-
Notifications
You must be signed in to change notification settings - Fork 158
Description
Describe the problem you're trying to solve
While packing a ModelKit using kit pack, Kit will
- Determine which files need to be included in a layer
- Pack the files into a ModelKit layer
- Calculate the layer's digest
- Add it to the local cache
After a ModelKit is packed, a common next step is to push it to a remote, after which the local copy can be deleted to save space. The local cache is currently necessary as we need to compute the digests of all layers in order to compute the digest of the ModelKit manifest.
However, storing files locally introduces some inefficiency, especially in CI environments where disk storage is a limited resource.

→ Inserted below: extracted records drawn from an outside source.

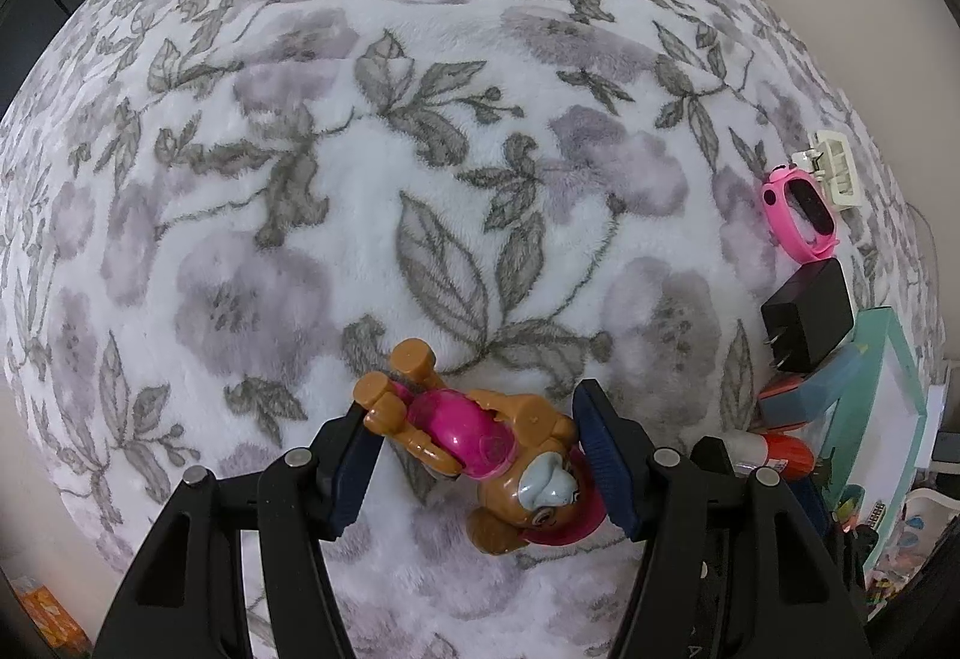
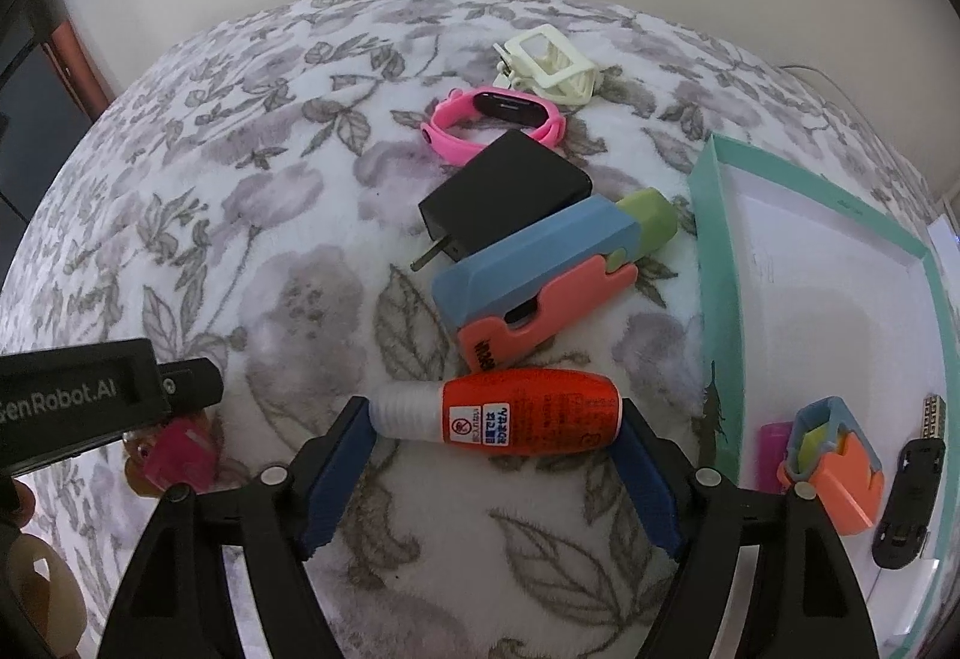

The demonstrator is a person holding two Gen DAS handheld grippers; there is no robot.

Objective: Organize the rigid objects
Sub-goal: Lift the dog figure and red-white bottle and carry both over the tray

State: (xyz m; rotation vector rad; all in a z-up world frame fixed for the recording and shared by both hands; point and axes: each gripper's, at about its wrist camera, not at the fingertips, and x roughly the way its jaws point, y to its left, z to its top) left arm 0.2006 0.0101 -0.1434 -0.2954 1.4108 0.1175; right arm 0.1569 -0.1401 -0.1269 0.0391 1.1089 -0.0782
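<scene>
A brown and pink toy dog (image 1: 474,437) lies on its back across my left gripper (image 1: 471,401). Both blue pads touch it, one at the legs and one at the head, so the gripper is shut on it. In the right wrist view this gripper shows at the left edge, with the pink toy (image 2: 177,455) under it. A red glue bottle (image 2: 528,413) with a white cap lies on the floral blanket (image 2: 252,239). It lies sideways between the tips of my right gripper (image 2: 493,407), whose jaws stand wide and do not squeeze it.
Beyond the bottle lie a blue, coral and green toy knife (image 2: 540,275), a black charger (image 2: 510,191), a pink wristband (image 2: 480,119) and a cream hair clip (image 2: 552,59). At the right a teal box (image 2: 717,251) holds a small toy knife (image 2: 834,467), a black toy car (image 2: 909,503) and a pink piece.
</scene>
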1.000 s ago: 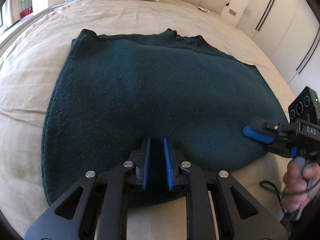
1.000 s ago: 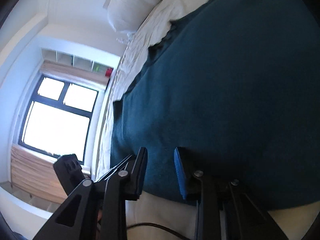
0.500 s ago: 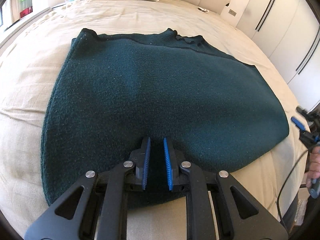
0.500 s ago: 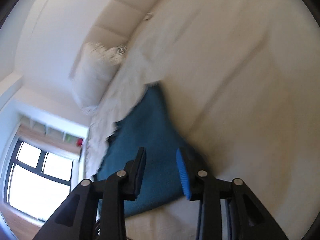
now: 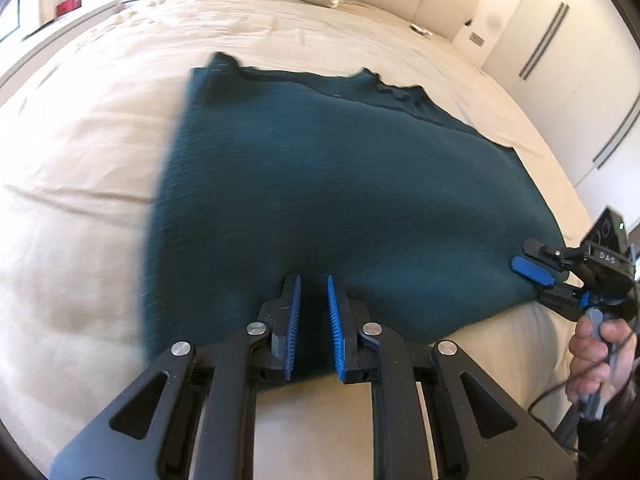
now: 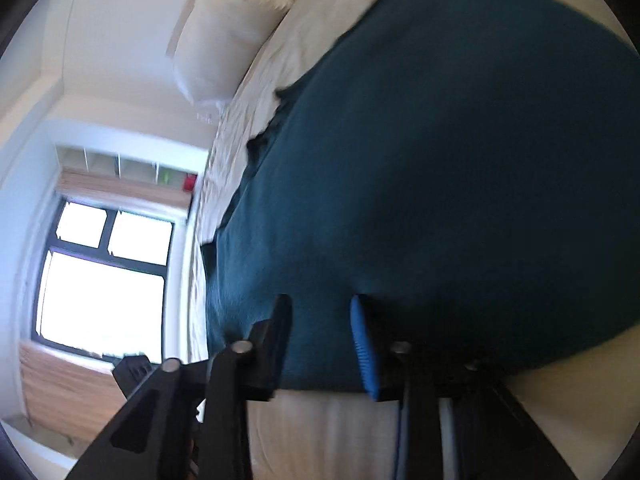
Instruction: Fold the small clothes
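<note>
- Two grippers sit at the near hem of one dark teal knit garment [image 5: 360, 184], which lies flat on the cream bedsheet [image 5: 80, 160], filling the centre of the left wrist view and the right half of the right wrist view.
- The right gripper [image 5: 538, 280] had swung off toward bare sheet half a second ago; it is back at the garment's lower right corner, as it was a second ago.
- Its jaws are closing with the corner's edge between them; blur hides whether the pads press yet.
- The left gripper [image 5: 314, 328] has kept its narrow gap on the hem; whether cloth is pinched I cannot tell.
- The garment has slid toward the right of the left wrist view, baring more sheet at left.
- Judgement: both corners are nearly secured, so lifting the hem toward the neckline looks next.
</note>
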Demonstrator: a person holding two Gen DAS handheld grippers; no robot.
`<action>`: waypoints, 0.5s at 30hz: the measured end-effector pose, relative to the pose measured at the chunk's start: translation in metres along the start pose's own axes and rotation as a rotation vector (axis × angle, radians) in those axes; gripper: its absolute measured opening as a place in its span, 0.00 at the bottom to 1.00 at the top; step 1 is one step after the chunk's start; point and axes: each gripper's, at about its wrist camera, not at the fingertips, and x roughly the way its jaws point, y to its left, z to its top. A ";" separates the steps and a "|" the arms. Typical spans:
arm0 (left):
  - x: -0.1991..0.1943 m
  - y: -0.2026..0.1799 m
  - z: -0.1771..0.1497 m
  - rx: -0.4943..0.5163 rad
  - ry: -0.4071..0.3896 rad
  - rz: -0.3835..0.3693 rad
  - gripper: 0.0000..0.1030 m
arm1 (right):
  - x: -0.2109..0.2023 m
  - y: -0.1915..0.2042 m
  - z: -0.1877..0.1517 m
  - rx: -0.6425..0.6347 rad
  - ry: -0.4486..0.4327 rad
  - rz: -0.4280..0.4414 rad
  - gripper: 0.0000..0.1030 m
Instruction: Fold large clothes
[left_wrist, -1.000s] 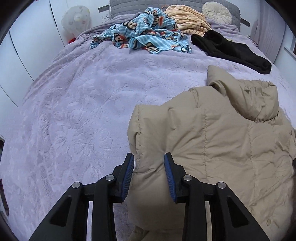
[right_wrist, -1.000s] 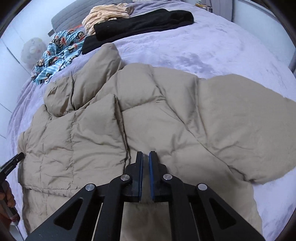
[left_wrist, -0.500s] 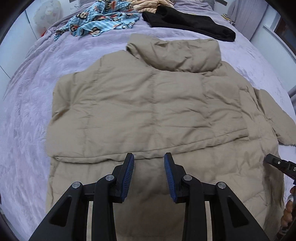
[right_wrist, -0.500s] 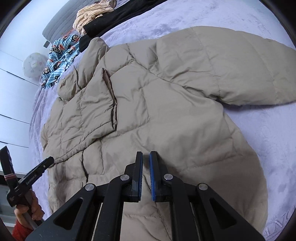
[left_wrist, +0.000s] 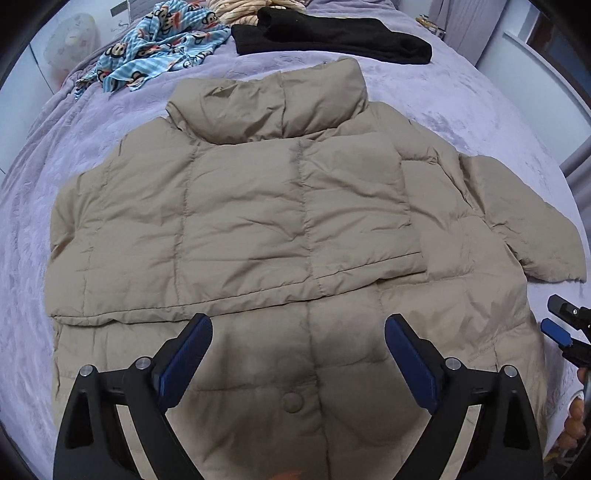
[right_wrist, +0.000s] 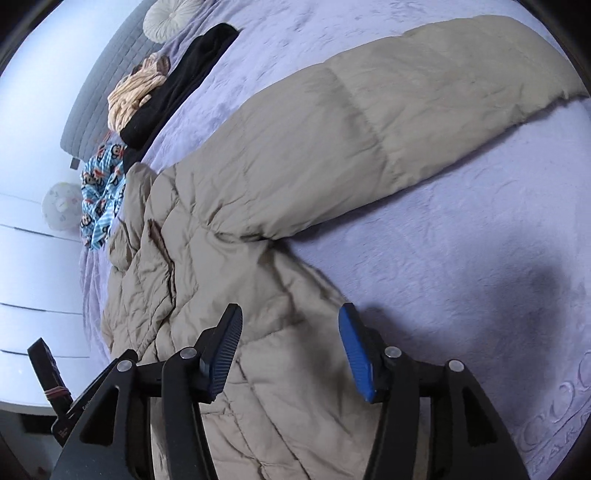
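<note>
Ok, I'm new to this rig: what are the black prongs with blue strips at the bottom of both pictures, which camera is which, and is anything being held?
The prongs are two-finger grippers, one in each of a person's hands; no robot arm is involved. Each picture comes from a fisheye camera on a gripper, looking along its fingers. The left wrist view shows the left gripper, jaws wide apart, over the lower front of a beige puffer jacket spread on a purple bedspread. One sleeve is folded across the chest; the other sleeve lies stretched out sideways. The right wrist view shows the right gripper, also open, above the jacket's edge. Neither holds anything. Behind the jacket lie a black garment, a blue cartoon-print cloth and a striped peach garment.
</note>
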 end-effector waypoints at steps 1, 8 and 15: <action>0.002 -0.004 0.000 0.008 0.006 -0.007 0.92 | -0.003 -0.007 0.003 0.018 -0.013 -0.003 0.72; 0.010 -0.035 0.003 0.056 0.043 -0.046 0.92 | -0.027 -0.070 0.031 0.211 -0.135 0.055 1.00; 0.011 -0.054 0.010 0.060 0.044 -0.055 0.92 | -0.035 -0.116 0.058 0.384 -0.158 0.179 1.00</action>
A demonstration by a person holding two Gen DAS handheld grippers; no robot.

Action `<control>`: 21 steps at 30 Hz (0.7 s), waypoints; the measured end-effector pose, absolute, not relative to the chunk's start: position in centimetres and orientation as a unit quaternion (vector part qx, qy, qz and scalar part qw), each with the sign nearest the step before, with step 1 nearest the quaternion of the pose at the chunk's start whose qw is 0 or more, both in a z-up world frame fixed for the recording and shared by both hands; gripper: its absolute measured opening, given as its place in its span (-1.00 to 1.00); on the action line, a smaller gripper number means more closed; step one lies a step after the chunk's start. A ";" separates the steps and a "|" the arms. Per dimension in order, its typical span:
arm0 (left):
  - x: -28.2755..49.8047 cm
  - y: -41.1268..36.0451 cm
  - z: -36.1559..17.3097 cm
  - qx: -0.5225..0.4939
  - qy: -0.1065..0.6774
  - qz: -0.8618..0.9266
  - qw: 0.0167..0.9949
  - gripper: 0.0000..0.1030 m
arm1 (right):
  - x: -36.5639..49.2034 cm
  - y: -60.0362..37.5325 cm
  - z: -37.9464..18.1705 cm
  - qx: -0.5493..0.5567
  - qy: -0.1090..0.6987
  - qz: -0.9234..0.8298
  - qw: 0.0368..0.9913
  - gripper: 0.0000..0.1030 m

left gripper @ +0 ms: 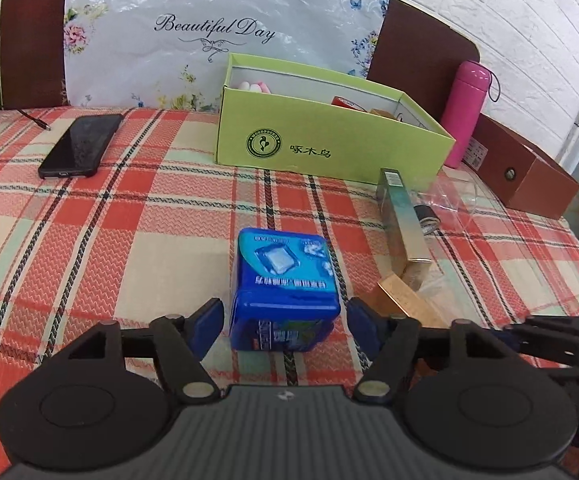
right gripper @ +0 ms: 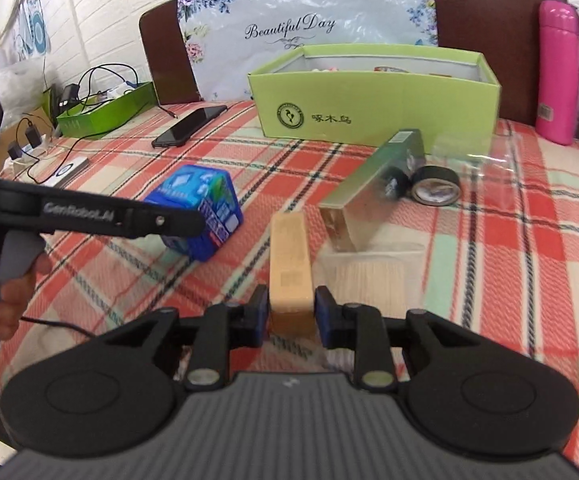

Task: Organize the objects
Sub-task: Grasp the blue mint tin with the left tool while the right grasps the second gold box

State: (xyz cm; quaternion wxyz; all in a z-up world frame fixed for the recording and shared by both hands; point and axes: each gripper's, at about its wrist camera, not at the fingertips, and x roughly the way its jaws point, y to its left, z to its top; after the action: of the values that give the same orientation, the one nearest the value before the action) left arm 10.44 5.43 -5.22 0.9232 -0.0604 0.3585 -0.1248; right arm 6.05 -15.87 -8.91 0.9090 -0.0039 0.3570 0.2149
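A blue printed box [left gripper: 283, 288] stands on the plaid cloth between the fingers of my left gripper [left gripper: 285, 322], with a thin gap on each side, so the jaws are open around it. From the right wrist view the same blue box [right gripper: 199, 210] sits just behind the left gripper [right gripper: 187, 226]. My right gripper [right gripper: 292, 314] is shut on the near end of a narrow tan carton [right gripper: 291, 264]. That tan carton [left gripper: 403, 300] shows right of the blue box. An open lime-green shoebox [left gripper: 329, 136] [right gripper: 373, 96] holding a few small items stands at the back.
A long teal-gold carton [right gripper: 373, 192] leans on a clear tub [right gripper: 363, 276], beside a black tape roll [right gripper: 435, 186]. A phone [left gripper: 77, 146] lies back left. A pink flask [left gripper: 467, 112] and brown box [left gripper: 529, 172] stand back right. Chargers and cables [right gripper: 29, 140] lie far left.
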 end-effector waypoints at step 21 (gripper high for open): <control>11.8 5.1 -5.7 -0.057 0.365 -0.125 0.921 0.23 | 7.9 -13.6 -9.6 -0.032 0.366 0.224 0.903 -0.55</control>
State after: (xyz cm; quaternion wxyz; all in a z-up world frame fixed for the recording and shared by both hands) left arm 11.81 5.08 -5.71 0.9208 -0.0569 0.3652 -0.1249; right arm 7.92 -13.58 -9.60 0.9028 -0.0320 0.3656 0.2241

Each ModelKit effectively must be stored twice -- once in the local directory being packed, and once it the local Kit cache -- before being pushed to a remote. As Models are often very large files, this inefficiency can cause storage requirements to become very high.
Instead, we should support packing a ModelKit directly to a remote (e.g. using a flag on kit pack):
- For each layer, initiate an upload with a remote registry and stream the layer directly into the remote registry while calculating the digest of the pushed data, skipping local storage
- Once all layers have been pushed, generate a manifest from the calculated layer manifests and push that to the remote
This is possible because layer uploads in OCI only require the file digest upon completion, meaning we don't need to know the digest prior to push.
Additional context
N/A